Du könntest einen Wochenrückblick festhalten. Was war gut, was war schlecht? Hast du eine wichtige Erkenntnis gewonnen? Vielleicht blätterst du in ein paar Jahren wieder in deinem alten Journal. Woran möchtest du dich gerne zurück erinnern? Hier kannst du alles aufschreiben.
Im Laufe der Zeit wirst du das Bullet Diary immer mehr auf deine Bedürfnissen zuschneiden. Sicher wird es dich motivieren, deine Aufgaben zu erledigen, eine Routine zu entwickeln oder einfach helfen einen Überblick zu behalten. Einmal begonnen unterstützt es dich bei allem, was du dir vornimmst.
Das Bullet Journal hat seinen Namen von den Symbolen mit denen darin gearbeitet wird. Alle Termine, Aufgaben und Notizen werden mit Pfeilen, Kreuzen, Sternchen o.ä., also mit >Bullets< markiert. Am Ende eines jeden Tages kreuzt du die Aufgaben aus, die erledigt sind oder verschiebst sie (im Idealfall nicht öfter als drei Mal) auf einen anderen Termin. Wer sich täglich vor Augen führt, welche Dinge noch zu tun sind, dem wird es leichter fallen, sein Leben strukturiert und produktiv zu gestalten. Durch die Freude am Gestalten und Führen solch eines Journals kommt quasi spielerisch Disziplin und zielgerichtetes Handeln auf. Das ist wohl auch das Geheimnis für den Erfolg des Bullet Journals.
„Mein Bullet Diary selbstgemacht“ ist ein Leitfaden zum Herstellen eines persönlichen Kalender-Tagebuchs, der alles Nötige in knapper Form erklärt ohne zu langweilen. Für Anfänger ist dieses Buch sehr empfehlenswert. Wer Feuer gefangen hat wird Wege finden, seinen Hunger auf Mehr zu stillen. Ich hätte persönlich gerne mehr über die Arbeit mit dem Ordnungsprinzip erfahren und könnte stattdessen auf die Wiederholung von einfachen Strichvorlagen im Anhang verzichten, wenn sie in der Schritt für Schritt Anleitung bereits gut erkennbar sind.

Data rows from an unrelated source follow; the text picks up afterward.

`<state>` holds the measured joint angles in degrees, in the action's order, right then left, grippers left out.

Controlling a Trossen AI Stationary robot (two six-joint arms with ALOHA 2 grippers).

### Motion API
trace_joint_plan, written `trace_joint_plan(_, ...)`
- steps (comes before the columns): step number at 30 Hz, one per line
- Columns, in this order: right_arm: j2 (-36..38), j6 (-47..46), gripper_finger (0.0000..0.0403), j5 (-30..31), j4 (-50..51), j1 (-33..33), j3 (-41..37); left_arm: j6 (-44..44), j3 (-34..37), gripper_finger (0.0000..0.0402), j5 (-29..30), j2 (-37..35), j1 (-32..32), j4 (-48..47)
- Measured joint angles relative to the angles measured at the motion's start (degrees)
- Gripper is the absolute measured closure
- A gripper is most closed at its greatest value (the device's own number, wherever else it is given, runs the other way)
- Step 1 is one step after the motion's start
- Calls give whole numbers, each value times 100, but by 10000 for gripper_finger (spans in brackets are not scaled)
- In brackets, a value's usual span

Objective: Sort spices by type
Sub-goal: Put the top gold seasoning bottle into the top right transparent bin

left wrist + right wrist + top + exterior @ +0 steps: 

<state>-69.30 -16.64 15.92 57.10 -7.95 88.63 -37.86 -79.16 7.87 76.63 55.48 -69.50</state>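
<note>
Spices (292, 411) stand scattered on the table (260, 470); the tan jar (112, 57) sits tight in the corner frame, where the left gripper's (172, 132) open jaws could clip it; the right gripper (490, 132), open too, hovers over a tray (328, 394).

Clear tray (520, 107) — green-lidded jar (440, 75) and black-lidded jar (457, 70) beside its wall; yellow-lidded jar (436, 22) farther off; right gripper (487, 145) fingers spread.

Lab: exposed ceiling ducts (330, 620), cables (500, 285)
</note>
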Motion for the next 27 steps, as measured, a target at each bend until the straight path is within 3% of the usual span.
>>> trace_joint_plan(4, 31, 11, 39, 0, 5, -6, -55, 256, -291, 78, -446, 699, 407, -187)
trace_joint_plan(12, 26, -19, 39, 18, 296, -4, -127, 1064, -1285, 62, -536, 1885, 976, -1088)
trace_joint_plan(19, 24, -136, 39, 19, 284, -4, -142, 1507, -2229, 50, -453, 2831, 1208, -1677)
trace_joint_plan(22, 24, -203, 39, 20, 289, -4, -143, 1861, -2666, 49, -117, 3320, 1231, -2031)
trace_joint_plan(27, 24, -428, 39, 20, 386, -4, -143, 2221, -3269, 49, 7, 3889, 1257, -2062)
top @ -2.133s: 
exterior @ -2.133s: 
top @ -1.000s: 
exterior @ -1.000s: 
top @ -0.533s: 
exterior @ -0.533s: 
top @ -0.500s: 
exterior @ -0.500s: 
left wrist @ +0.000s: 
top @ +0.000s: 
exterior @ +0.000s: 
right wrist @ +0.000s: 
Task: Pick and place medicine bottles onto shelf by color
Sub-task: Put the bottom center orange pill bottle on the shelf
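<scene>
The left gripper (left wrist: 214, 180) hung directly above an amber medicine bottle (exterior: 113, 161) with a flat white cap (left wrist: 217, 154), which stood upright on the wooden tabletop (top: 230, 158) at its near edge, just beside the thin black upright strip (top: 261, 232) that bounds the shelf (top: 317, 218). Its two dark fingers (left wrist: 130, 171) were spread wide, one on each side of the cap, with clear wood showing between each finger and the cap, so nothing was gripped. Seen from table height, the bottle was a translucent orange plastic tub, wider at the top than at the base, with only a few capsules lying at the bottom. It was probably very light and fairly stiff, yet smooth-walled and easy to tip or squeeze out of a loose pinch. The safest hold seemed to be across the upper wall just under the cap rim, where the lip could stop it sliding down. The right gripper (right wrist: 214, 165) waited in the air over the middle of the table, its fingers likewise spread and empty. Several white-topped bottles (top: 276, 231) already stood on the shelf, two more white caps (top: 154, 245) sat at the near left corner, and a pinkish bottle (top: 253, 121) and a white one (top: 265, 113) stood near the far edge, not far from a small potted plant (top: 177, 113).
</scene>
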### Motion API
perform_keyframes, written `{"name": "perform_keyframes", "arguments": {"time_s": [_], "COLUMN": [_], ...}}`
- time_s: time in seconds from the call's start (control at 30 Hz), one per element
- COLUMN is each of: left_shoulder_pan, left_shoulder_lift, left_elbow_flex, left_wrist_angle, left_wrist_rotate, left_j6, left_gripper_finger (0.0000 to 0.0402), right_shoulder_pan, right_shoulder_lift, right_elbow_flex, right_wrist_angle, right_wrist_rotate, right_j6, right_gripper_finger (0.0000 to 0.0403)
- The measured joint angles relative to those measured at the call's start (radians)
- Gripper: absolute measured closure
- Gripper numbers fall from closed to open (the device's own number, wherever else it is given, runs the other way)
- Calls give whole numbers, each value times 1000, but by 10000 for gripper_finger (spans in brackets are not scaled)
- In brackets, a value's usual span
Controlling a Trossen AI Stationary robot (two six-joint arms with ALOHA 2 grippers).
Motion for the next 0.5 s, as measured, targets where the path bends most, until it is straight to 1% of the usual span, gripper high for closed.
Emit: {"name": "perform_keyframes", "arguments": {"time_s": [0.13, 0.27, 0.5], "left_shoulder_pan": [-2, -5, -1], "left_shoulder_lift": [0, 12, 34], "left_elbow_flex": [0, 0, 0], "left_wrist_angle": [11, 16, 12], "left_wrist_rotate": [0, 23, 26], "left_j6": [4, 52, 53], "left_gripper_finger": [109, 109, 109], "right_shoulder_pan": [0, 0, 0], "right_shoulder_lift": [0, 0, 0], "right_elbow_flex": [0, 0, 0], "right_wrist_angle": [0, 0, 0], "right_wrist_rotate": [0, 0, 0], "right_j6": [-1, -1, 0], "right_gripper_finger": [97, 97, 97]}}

Ob ich meinen ersten Organizer-Selbstversuch ab Januar 2019 oder schon ab nächsten Monat starte, wird sich bald zeigen. Auf jeden Fall will ich mein Organisationswunder jetzt schon vorbereiten, denn im Kopf liegt nach dieser Buchrezension etliches abrufbereit. Es kribbelt mir in den Fingern (wie so oft), mein Wissen umzusetzen. Nathalie Güllü verrät im Buch den Trick mit der falschen Pinselschrift. Der gefällt mir ganz besonders gut, denn mit meinen Lettering-Künsten kann ich nicht imponieren. Auch mit der doppelt übereinanderliegenden Schrift, die sie zeigt, will ich experimentieren. Juiiii … was halte ich mich hier noch lange auf? Heft, Stift und Lineal auf den Tisch und los gehts!